Silicone systems have more components and therefore a greater cost to buy than mortar systems. The aluminium stiffening bars especially are more expensive. The silicone joints on the outside of the bricks (in other words, the finished product) are extremely easy to over fill or under fill leaving you with a messy finish that seems to get messier the more you play with it! (Even those skilled with silicone application can mess it up easily). Although easy to put together, if at any stage a glass brick gets chipped or broken and needs replacing, you have a major job of hack sawing out the aluminium stiffening bar above the damaged brick to create the room to fit a new brick back in. This process has just slightly weakened the panel. This will probably never cause a concern but if a number of bricks get replaced over time, the structural integrity of the panel will be considerably weakened. If you are considering a tall panel (perhaps 10 bricks high or more) then the variances in size of the glass bricks can make a difference to the desired finished height (in plain English this means that the finished height could be a few millimetres out by the time you reach the top). If the bricks are slightly smaller then you may end up with up to a 10mm joint at the top instead of the 3mm desired joint. If the bricks are slightly larger then you may end up with up a very tight fit at the top and perhaps even too tight in extreme cases (this generally happens when the bricks are bought from one source, the frame from another and the communication between the customer and the frame maker doesn't cover this possible problem).
 Mortar Systems.

Glass bricks are laid in mortar quite similar to house bricks but with white sand and white cement to give bright white joints. Galvanized steel rods run horizontally in the mortar joints between the glass bricks to add tensile strength to the panel. Works well in glass brick frames or in timber and even straight into brick or concrete wall openings.

Advantages:

 

 

 

 

 

Cheaper as a DIY kit or as a fully installed package than the silicone system. Mortar has stood the test of time. As our old brick homes prove. Consider the fact that European countries use massive amounts of glass bricks and they use the mortar system for installation. Mortar joints are easily scrubbed clean if they are dirty. You can use mould resisting sealers on mortar. (you can even take to them with a scrubbing brush without damage). Mortar is finished very neatly with our concave jointing tools and steady hands provide a superior and very professional finish. If a glass brick is to be replaced, the process of removing the brick and chipping away the mortar joint is an easy one and is replaced without compromising the strength of the panel. If an opening is not an ideal size or not quite square and parallel, there is room for adjustment in joint sizes with a mortar system whereas with silicone there is little to no room at all.
Disadvantages:

 

 

 

As a DIY kit, mortar systems require a bit more skill to put together than silicone systems. Mortar colour is quite white but not stark white like tile grout can be. Although the white colour can be a disadvantage if you have say, red grout in the tiles right next to your glass brick window, the mortar joints are finished recessed (this means that there is sufficient room to apply a tile grout of your colour preference to match colour schemes around the room).
My glass bricks are in a wet area... mortar or silicone in this case?     
This is an area where my opinion differs greatly from others in my industry.
(Please be advised that this is my opinion based on my experiences installing glass bricks and you should do whatever you feel is best based on all the information from a variety of sources.)

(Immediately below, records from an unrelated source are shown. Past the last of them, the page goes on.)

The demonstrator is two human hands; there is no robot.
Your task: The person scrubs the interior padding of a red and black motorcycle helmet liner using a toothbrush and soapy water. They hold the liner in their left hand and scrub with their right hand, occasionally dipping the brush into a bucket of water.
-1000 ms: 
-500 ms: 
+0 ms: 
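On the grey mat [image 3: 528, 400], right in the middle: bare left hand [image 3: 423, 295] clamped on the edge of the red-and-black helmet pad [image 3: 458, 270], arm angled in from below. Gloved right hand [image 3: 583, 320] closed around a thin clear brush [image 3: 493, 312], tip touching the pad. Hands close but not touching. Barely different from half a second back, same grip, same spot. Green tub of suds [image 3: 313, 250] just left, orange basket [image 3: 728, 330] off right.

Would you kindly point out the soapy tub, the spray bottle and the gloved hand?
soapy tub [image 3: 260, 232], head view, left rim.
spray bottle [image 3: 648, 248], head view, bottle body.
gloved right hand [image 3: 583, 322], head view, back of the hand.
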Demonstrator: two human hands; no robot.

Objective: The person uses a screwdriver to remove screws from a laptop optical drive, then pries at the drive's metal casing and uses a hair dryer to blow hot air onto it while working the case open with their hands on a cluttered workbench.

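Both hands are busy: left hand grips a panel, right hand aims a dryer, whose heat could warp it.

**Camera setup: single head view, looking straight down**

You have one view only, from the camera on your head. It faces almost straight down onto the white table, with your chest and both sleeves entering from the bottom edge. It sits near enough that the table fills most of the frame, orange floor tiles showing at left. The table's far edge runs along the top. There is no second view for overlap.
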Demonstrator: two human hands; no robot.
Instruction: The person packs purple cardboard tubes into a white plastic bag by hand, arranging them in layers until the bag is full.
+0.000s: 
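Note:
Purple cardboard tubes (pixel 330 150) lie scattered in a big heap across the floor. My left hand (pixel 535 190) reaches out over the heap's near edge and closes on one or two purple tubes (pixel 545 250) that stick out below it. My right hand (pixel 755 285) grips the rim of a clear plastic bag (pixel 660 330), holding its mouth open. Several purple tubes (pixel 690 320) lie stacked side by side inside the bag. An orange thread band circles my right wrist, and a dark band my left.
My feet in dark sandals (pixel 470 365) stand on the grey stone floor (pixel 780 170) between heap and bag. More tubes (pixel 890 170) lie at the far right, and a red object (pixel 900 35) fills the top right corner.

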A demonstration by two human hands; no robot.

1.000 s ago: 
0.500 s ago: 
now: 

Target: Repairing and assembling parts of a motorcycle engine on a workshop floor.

I hear often from customers that they have been advised that in a wet area, say a shower wall of glass bricks, they are better off using "anti fungal" silicone rather than mortar because it is easier to clean, mould resistant or more waterproof than mortar.
If you look at mortar as tile grout then you can consider that the mortar joints will require regular cleaning to prevent mould over time. This is made easier if you use a grout sealer (we recommend Sure Seal - an invisible drying spray application in a can) http://www.suresealusa.com/Australia Products.htm. To the best of my knowledge there is no quick fix for cleaning showers or jointing materials that stop mould from growing on the surface.
If you look at silicone sealants used for shower screens and think of how the silicone looks after about 4-5 years, chances are you will have the same vision that I do: mould growing underneath the surface of the silicone where you can't get at it. The remedy for this unfortunately is scraping out the silicone joints (no easy or quick task I can assure you) and redoing the joints with fresh silicone. I would like you to ponder this question - If glass brick suppliers have access to a silicone product that is so mould free, why isn't the shower screen industry using it, eliminating mould altogether from the sides and bottom of their screens?

The advantage of mortar in this instance is that if mould begins to take hold, you can resort to good old fashioned elbow grease, a good scrubbing brush and mould remover to save the day.
If the mortar has discoloured then you could try bleach to whiten it up again (try a test area in a not so noticeable area first).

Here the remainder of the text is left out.